Work to complete: Drop the images, then output the listing exactly.
────────────────
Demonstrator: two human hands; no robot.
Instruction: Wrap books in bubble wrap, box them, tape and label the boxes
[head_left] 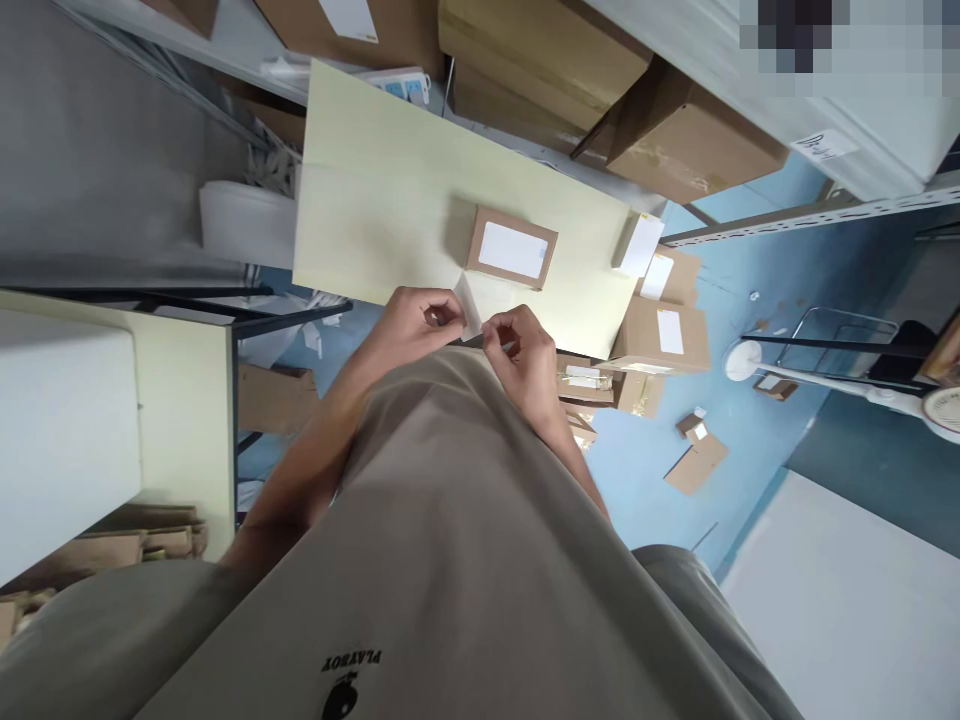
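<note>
I see left hand (pixel 421 324) and right hand (pixel 527 358), fingertips pinched nearly closed, a thin whitish strip (pixel 469 304) between them; its material I can't quite make out. White-labelled brown cardboard box (pixel 513 249) at its one o'clock, on pale-yellow rectangular desk (pixel 382 180).

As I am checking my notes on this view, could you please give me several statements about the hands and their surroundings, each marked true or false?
1. The left hand and the right hand both have fingers at a thin pale slip. True.
2. A white label is on top of the small brown box on the table ahead. True.
3. That table's top is dark blue. False: it is pale yellow.
4. The right hand grasps the small brown box. False: its fingers are at the slip.
5. A white box is at that table's right end. True.
</note>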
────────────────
Output of the task:
Demonstrator: two human hands; no robot.
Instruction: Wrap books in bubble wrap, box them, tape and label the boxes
[head_left] 
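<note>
I see left hand (pixel 421 324) and right hand (pixel 527 358), fingertips pinched nearly closed, a thin whitish strip (pixel 469 304) between them; its material I can't quite make out. White-labelled brown cardboard box (pixel 513 249) at its one o'clock, on pale-yellow rectangular desk (pixel 382 180).

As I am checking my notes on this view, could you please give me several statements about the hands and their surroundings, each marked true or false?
1. The left hand and the right hand both have fingers at a thin pale slip. True.
2. A white label is on top of the small brown box on the table ahead. True.
3. That table's top is dark blue. False: it is pale yellow.
4. The right hand grasps the small brown box. False: its fingers are at the slip.
5. A white box is at that table's right end. True.
</note>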

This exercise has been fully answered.